To then have to make further sacrifices would have seriously hampered games already in development. Luckily for Microsoft, this issue sounds like it either never existed, as GAF eventually concluded, or has been resolved to more than satisfactory levels, as Microsoft Corporate Vice President Marc Whitten took to Major Nelson’s podcast, to talk about the system, as reported by Gamespot. This starts off at the 22:20 mark.
This is the time where we’ve gone from the theory of how the hardware works – what do we think the yield is going to look like, what is the thermal envelope, how do things come together – to really having them in our hands. […] It’s actually been really good news for us, and an example of that is we’ve tweaked up the clock speed on the GPU from 800MHz to 853MHz. Just an example of how you start landing the programme, as you get closer to launch.
A gain of 53MHz, or a 6.6% increase in speed, which pushes the GPU up from 1.23 TFLOPS to 1.31 TFLOPS, and a little bit closer to the PS4’s 1.84 TFLOPS. It might not sound like a big jump, but within a closed system like a games console, it could be the difference between having a locked 30Hz or 60Hz frame rate, and seeing it dip below that when the action picks up.
More good news for developers is that there are also improvements on the driver side, letting them get more performance out of the hardware available to them.
Since E3, an example is that we’ve dropped in what we internally call our mono driver. It’s our graphics driver that really is 100 percent optimised for the Xbox One hardware. You know, you sort of start with the base [DirectX] driver, and then you take out all parts that don’t look like Xbox One and you add in everything that really, really optimises that experience. Almost all of our content partners have really picked it up now, and it’s really, I think made a really nice improvement.

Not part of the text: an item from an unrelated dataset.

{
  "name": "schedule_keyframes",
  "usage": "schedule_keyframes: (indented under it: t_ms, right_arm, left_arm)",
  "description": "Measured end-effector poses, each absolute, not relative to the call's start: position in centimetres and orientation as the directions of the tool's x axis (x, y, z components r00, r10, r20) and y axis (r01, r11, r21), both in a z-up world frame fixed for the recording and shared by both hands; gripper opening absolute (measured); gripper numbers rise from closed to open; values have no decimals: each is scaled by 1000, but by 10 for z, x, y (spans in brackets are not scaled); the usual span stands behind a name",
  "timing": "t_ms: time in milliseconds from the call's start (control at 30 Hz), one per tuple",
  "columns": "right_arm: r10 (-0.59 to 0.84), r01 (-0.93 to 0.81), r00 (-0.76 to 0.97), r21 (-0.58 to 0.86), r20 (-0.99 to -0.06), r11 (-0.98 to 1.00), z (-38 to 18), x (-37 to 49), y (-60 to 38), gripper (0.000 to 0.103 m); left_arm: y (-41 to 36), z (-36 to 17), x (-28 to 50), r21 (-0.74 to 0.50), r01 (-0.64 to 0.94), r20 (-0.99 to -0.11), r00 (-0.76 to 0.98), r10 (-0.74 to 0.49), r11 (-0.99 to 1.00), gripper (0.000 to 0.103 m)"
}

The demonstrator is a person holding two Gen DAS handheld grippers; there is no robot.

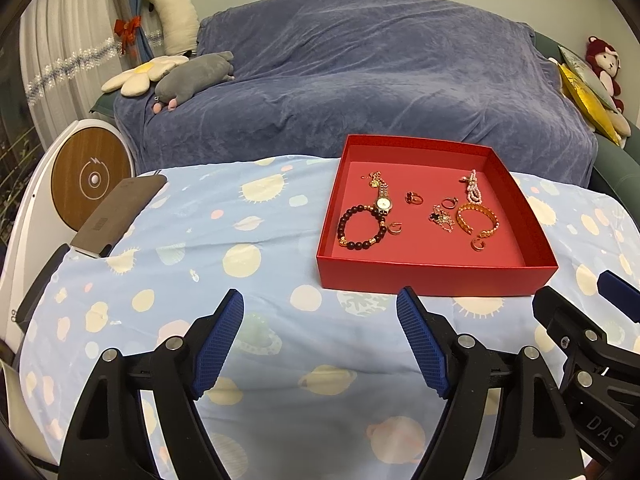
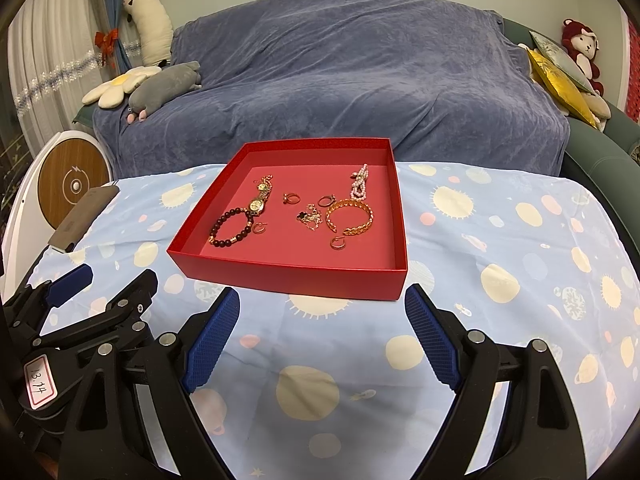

Finally, a little tidbit from a couple weeks ago, which is great news for end users who like to upload games to youtube. Whilst the Xbox One has the capacity to hold a 5 minute buffer, it will also provide unencrypted video of games, over the HDMI port. This means that current capture cards which work with the Xbox 360, will continue to work on the Xbox One.
This only applies to gameplay, whilst other content, such as streaming movies and pass-through TV, is going to be encrypted, depending on the DRM the provider has chosen. However, this is still a sight better than the PS4 is looking to be, as the PS3 currently has HDCP encryption on all HDMI output, and this is likely to continue on the PS4, without the Component output as a backup.